Government should do more to fight child-trafficking

What you need to know:

  • The issue: Child trafficking
  • Our view: Although government is making efforts to fight the vice, more needs to be done to protect children across the country

Last week, the Daily Monitor carried a story, “Boy narrates his escape from captivity in Kenya”. In the article, the 14-year-old spoke of how he was kidnapped when he had been sent back home from school to put on school uniform. He thought he was helping people who seemed lost by giving them directions, only to be snatched, dragged into a car and taken to a forest in Kenya, where they were made to cut trees for charcoal every morning.

They were fed on water and chapatti most of the time and were drugged in order not to have the strength to escape. He, however, managed to escape a year later and live to tell his ordeal. Many of the other children he found there are believed to still be in captivity.

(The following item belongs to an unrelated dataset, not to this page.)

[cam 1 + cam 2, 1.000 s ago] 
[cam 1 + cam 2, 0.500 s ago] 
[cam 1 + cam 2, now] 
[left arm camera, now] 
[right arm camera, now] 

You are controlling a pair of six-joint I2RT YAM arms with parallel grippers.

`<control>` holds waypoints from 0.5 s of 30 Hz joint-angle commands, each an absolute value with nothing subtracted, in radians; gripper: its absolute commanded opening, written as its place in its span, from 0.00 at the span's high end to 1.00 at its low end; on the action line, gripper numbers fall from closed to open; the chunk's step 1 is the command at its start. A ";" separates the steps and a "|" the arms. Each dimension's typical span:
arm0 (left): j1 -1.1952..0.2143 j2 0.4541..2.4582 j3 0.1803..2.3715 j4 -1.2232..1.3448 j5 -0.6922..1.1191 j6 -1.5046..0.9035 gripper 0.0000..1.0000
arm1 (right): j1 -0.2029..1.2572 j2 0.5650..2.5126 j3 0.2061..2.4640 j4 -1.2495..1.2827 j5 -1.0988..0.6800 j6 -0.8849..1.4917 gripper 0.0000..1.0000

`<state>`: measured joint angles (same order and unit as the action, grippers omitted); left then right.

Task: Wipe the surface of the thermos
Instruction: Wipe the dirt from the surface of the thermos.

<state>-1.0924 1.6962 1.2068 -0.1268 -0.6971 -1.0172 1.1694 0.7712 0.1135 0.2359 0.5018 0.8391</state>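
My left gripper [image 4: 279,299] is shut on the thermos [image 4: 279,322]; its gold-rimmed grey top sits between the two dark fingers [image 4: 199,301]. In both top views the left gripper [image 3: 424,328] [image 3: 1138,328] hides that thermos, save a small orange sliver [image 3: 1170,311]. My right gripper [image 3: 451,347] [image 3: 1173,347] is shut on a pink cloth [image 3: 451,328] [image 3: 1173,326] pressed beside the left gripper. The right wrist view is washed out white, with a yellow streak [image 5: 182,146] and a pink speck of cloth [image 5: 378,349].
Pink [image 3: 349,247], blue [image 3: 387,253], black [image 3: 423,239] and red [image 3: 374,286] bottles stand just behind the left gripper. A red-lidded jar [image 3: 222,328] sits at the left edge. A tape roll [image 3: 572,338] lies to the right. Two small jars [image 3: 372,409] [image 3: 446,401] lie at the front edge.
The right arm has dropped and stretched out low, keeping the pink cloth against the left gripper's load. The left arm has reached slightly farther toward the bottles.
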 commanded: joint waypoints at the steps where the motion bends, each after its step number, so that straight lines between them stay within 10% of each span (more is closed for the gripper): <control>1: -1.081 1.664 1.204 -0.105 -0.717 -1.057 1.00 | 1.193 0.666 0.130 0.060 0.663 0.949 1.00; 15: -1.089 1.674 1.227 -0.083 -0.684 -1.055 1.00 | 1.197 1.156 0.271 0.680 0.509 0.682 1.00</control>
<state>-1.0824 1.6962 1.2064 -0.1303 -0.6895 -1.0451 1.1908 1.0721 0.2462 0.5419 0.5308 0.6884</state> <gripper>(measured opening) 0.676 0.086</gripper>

In another incident that Daily Monitor reported under the headline, “Missing school girls found”, three school girls who had gone missing from different schools in Busoga Sub-region were found after allegedly eloping with boda boda cyclists and porters and the mother of one of them reported that the man who eloped with her daughter would lock her inside, go to work and open for her at night.

These are but a few of the harrowing stories of children who are being trafficked across the country and out of it for purposes of forced labour and sexual exploitation. According to the Police Annual Crime Report, 2017, there were 106 victims reported to have been trafficked internally in the past year. All of them were children.

There were 209 victims trafficked transnationally, of which 43 of these were children. The report states that “majority of the registered victims of both internal and transnational trafficking were subjected to labour and sexual exploitation among adult transnational victims and child sacrifice among the internal trafficking victims.

Other forms of exploitation included use of children in armed conflicts, harmful child labour and illicit adoptions. Among the child sexual exploitation cases were some incidents of child marriages.”

The effects of trafficking on a child (and adult) are horrendous with many suffering post-traumatic stress disorder, losing a sense of self-worth and others losing their lives.

The Prevention of Trafficking in Persons Act, 2009, provides for laws against the trafficking of any person. According to the Trafficking in Persons Report, an annual report issued by the US State Department’s office to monitor and combat trafficking in persons, Uganda is ranked in Tier 2, which tier constitutes “countries whose governments do not fully comply with Trafficking Victims Protection Act of 2000 minimum standards, but are making significant efforts to bring themselves into compliance with those standards”.

It is commendable that the government is making efforts. As shown by the incidents and statistics above, more needs to be done to protect children across the country.